­The Hive was the centrepiece of the multi-award-winning UK Pavilion at the 2015 Milan Expo. Following the success of the pavilion, the UKTI and the Royal Botanic Gardens, Kew reached an agreement for The Hive to be relocated to Kew Gardens for a period of two years. The same team who designed the original pavilion has been responsible for bringing the structure home and integrating it into its new setting, where it will live until 2018. This is the first time the UK has ever rebuilt an Expo pavilion.

The Hive uses light and sound to highlight the challenges facing bees – a species that has become increasingly threatened by changes to the UK countryside – and their important role as pollinators. Visitors are taken on an immersive multi-sensory journey through a colourful and vibrant wildflower meadow into the world of the bee colony.

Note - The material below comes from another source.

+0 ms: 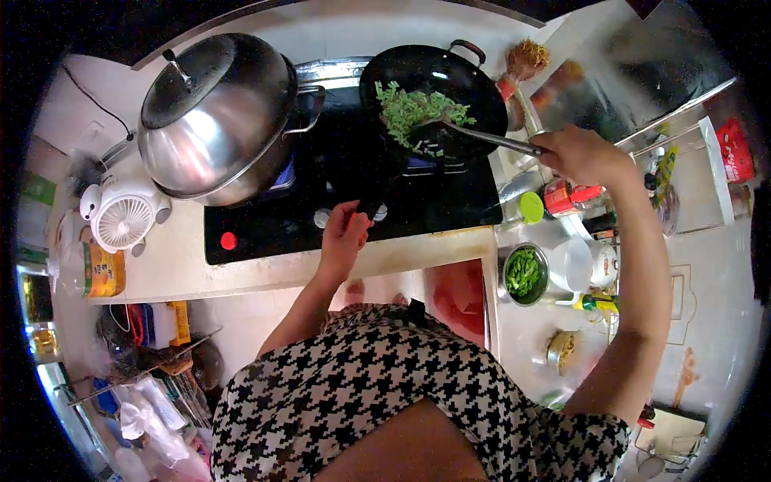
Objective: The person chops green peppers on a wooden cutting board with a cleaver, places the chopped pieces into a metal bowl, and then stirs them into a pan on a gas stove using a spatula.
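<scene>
My left hand [346, 238] is closed around the dark handle [376, 199] of a black wok [485, 114], at the front of the stove. In the wok lie chopped green vegetables [415, 111], heaped toward its left side. My right hand [572, 153], beyond the wok's right rim, grips a metal cooking spatula [500, 140]. The spatula's shaft crosses the right part of the wok, and its head is partly buried in the vegetables. The wok sits over the right burner of a black glass gas stove [283, 232].
A large steel pot with a domed lid [211, 132] covers the left burner. A white fan [123, 220] stands left of it. On the right counter are a steel bowl of green peppers [523, 274], a green-lidded jar [530, 208] and several bottles. Behind the wok's right rim is a whisk brush [525, 60].
</scene>
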The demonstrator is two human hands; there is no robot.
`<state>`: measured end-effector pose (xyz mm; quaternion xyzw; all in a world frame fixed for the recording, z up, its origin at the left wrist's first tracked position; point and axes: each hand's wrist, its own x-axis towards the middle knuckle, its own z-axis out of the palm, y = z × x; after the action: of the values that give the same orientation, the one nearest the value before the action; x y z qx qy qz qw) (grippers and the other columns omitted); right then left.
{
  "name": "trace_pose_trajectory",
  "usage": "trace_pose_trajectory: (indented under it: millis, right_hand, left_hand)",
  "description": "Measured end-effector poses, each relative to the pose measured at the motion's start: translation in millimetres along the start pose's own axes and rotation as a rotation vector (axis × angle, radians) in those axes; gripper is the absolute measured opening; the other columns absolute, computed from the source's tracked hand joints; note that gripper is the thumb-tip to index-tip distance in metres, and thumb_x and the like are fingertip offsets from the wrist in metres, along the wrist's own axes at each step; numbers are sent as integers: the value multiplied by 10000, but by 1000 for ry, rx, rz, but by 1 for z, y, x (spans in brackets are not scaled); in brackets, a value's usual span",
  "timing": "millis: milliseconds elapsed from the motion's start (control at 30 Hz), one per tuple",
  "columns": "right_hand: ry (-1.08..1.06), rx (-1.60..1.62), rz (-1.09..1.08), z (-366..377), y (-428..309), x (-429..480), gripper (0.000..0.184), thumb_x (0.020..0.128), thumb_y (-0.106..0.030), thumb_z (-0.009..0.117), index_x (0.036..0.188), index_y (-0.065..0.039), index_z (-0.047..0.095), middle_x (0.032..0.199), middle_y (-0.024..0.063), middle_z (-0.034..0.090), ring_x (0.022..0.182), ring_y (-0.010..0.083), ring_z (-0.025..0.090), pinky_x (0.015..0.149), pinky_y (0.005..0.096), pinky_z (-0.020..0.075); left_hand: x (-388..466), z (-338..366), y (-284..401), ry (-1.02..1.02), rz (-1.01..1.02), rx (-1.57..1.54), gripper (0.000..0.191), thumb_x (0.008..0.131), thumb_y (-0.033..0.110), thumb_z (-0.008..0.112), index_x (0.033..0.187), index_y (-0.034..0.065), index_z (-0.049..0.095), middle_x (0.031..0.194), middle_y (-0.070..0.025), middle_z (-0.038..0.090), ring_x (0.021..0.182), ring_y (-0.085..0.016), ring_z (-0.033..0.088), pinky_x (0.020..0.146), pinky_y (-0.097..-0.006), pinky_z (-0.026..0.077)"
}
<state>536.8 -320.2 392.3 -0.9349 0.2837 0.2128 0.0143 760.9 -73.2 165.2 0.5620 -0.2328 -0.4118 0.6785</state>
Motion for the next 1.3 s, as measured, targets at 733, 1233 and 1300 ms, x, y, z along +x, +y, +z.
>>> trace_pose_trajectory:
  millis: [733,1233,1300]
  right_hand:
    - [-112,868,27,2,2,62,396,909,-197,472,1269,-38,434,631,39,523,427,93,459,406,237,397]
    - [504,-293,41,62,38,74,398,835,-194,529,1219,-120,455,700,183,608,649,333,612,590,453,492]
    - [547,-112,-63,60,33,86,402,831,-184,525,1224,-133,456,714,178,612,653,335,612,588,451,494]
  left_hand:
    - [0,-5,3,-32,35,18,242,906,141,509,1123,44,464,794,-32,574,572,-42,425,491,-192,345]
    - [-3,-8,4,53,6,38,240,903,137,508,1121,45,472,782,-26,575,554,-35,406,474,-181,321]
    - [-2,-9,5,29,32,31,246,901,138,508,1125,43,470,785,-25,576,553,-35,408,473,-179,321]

BDP’s landscape team worked closely with Wolfgang Buttress, the artist responsible for The Hive, to create a sympathetic and appropriate landscape setting for the installation that is accessible to all. Visitors walk through a fruit orchard and enter a natural wildflower meadow. As they near the centre of the meadow, the focal point of the dramatic structure comes into view: a golden orb made of fine steel lattice based on the design of a honeycomb. The 3D lattice structure sits on 3m tall columns and pulsates and buzzes with the noise of a real bee colony.

A mix of wildflower planting has been used within the meadows to provide a variety of sources of pollen and nectar for bees and other pollinators. As the meadow has developed and various plant species have come into flower, the sound and sight of the bees within The Hive has been accompanied by real bees within the meadow. A native mix of perennial wildflowers has been used for the outer areas of meadow, offering a subtle colour palette of flowers. Closer to The Hive, this is replaced with a mix of bright annual and perennial wildflowers, described by Tony Kirkham, Head of Arboretum and Horticultural Services at Kew, as ‘wildflower bling.’

An important element of the landscape design was to provide a setting for the Hive that would have a meaningful and functional legacy once the sculpture has been removed after two years at Kew Gardens. The landscape needed to provide Kew with an event space to hold external classes and talks, set within a landscape typology unique within the gardens.

BDP’s team consisted of landscape architects and structural, civil and environmental engineers.